>>>

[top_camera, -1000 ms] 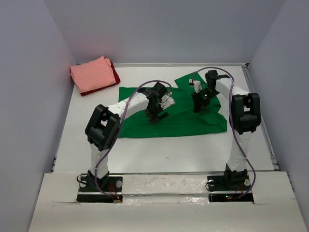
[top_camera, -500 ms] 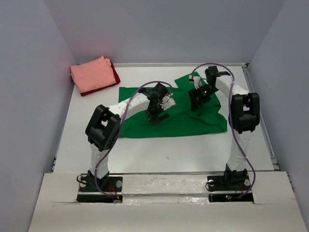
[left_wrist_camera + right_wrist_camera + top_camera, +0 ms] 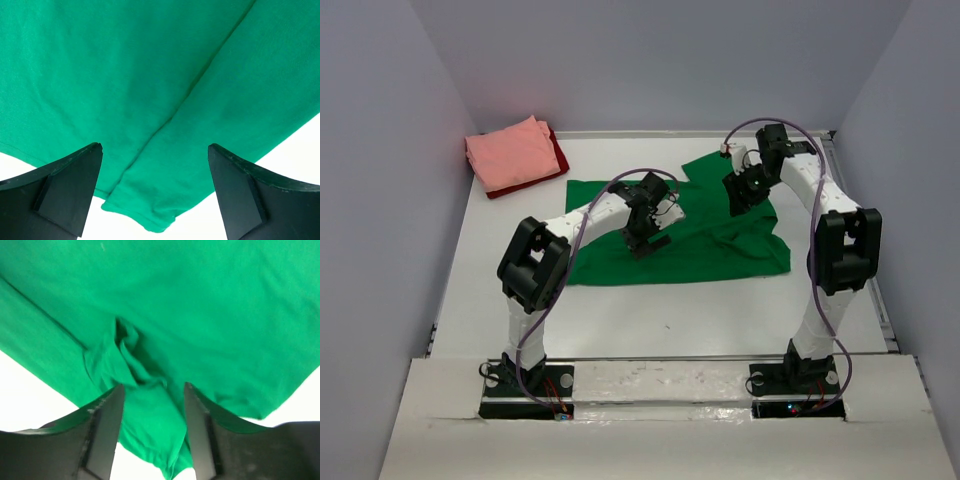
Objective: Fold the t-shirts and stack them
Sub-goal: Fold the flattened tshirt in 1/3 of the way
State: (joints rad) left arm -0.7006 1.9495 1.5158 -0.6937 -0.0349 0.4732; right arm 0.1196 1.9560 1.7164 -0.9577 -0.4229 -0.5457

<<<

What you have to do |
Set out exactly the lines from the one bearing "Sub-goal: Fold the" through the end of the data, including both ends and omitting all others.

Expected answer |
Sub-goal: Fold the flattened tshirt in 1/3 of the way
State: (joints rad) left arm -0.7006 1.9495 1.5158 -0.6937 -0.0349 0.4732; right arm 0.1196 1.9560 1.7164 -0.9577 -0.4229 -0.5457

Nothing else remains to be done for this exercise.